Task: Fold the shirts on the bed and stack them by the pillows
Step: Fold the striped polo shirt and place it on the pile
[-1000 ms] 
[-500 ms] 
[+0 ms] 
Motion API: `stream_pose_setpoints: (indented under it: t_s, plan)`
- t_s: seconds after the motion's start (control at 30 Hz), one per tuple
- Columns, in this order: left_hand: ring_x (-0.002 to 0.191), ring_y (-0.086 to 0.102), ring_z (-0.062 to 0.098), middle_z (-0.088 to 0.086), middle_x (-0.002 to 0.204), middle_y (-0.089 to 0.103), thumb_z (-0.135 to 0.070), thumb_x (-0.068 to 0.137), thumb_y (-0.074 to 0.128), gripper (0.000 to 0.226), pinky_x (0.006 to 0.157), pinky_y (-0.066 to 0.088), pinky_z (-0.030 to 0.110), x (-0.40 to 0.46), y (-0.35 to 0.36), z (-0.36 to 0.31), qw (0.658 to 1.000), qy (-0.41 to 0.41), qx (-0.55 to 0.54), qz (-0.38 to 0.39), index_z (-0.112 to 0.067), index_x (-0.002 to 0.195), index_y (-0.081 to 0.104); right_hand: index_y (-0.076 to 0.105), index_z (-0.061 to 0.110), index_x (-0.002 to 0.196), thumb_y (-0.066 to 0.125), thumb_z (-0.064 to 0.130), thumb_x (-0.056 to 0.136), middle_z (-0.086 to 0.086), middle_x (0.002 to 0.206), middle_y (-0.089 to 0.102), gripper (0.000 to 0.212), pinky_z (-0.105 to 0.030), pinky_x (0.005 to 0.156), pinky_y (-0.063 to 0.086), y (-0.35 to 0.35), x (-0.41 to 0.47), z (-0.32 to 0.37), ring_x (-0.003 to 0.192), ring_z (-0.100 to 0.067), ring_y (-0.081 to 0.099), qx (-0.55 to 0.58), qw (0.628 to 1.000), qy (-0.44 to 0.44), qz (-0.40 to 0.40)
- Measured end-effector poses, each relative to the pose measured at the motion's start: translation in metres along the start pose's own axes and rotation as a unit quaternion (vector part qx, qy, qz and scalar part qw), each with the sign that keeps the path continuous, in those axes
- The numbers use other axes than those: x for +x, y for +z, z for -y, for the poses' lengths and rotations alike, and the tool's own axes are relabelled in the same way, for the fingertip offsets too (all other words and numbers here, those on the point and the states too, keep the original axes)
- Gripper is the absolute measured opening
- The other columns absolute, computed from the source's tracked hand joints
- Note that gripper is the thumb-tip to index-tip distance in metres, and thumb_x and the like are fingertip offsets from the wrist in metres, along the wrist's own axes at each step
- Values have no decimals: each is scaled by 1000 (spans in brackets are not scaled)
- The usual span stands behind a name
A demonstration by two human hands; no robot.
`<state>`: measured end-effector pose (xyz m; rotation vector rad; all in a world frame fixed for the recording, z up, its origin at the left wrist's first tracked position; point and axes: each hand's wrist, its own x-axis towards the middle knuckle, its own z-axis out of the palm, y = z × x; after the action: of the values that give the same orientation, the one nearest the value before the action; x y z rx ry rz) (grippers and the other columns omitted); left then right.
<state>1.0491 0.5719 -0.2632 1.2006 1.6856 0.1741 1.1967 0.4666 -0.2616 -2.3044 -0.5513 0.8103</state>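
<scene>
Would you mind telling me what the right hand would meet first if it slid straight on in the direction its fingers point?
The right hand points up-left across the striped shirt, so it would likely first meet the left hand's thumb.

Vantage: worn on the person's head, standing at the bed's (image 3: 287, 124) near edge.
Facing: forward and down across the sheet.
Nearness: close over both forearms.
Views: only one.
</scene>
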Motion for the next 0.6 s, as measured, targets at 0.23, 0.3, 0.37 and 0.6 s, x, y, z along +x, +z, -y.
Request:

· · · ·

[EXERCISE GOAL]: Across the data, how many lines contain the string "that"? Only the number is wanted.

[RESPONSE AREA]: 3